▶ [AIM OF THE EXERCISE]: After reading the data below, copy out every line that contains the word "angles".

▶ [INPUT DATA]:
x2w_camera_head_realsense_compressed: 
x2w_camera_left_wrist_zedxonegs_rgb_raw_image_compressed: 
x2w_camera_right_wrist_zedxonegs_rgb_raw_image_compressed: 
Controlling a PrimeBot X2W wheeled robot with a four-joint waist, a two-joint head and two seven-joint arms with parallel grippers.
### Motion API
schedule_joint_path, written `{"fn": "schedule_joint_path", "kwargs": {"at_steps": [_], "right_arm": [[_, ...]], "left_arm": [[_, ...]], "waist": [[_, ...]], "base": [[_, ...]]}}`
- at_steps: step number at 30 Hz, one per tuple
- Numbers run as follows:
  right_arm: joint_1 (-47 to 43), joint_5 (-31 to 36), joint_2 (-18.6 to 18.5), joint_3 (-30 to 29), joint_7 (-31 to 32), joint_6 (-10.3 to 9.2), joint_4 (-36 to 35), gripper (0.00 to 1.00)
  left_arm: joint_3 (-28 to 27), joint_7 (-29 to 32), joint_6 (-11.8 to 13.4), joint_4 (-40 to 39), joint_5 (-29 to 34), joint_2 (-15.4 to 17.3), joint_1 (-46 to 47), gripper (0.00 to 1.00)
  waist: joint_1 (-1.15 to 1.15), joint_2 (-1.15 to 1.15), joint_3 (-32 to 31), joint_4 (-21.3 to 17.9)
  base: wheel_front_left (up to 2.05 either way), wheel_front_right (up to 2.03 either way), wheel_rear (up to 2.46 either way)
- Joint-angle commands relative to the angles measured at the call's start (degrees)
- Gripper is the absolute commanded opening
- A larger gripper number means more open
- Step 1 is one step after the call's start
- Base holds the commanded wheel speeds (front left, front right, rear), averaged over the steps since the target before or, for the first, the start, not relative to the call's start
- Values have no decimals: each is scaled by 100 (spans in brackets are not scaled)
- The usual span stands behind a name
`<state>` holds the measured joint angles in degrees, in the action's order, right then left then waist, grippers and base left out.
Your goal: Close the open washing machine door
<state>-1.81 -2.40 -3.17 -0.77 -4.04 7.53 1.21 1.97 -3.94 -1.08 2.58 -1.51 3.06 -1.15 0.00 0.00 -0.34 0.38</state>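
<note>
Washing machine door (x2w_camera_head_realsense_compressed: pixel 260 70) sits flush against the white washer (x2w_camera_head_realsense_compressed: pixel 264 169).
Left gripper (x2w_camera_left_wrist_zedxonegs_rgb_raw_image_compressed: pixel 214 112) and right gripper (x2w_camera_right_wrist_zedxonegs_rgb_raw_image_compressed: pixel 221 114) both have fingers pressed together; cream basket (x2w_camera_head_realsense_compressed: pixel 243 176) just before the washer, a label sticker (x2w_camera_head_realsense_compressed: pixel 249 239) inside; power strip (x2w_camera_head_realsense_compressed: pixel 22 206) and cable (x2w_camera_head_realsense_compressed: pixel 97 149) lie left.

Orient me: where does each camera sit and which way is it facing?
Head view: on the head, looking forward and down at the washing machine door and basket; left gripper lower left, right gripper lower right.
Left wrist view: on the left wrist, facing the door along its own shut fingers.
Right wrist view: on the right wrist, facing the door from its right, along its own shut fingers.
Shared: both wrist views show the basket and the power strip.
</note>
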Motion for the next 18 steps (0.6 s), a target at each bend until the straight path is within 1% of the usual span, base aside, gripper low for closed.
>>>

▶ [COMPLETED EXERCISE]:
- Joint-angle commands relative to the angles measured at the call's start (degrees)
`<state>` holds the measured joint angles in degrees, in the action's order, right then left then waist, grippers and base left out.

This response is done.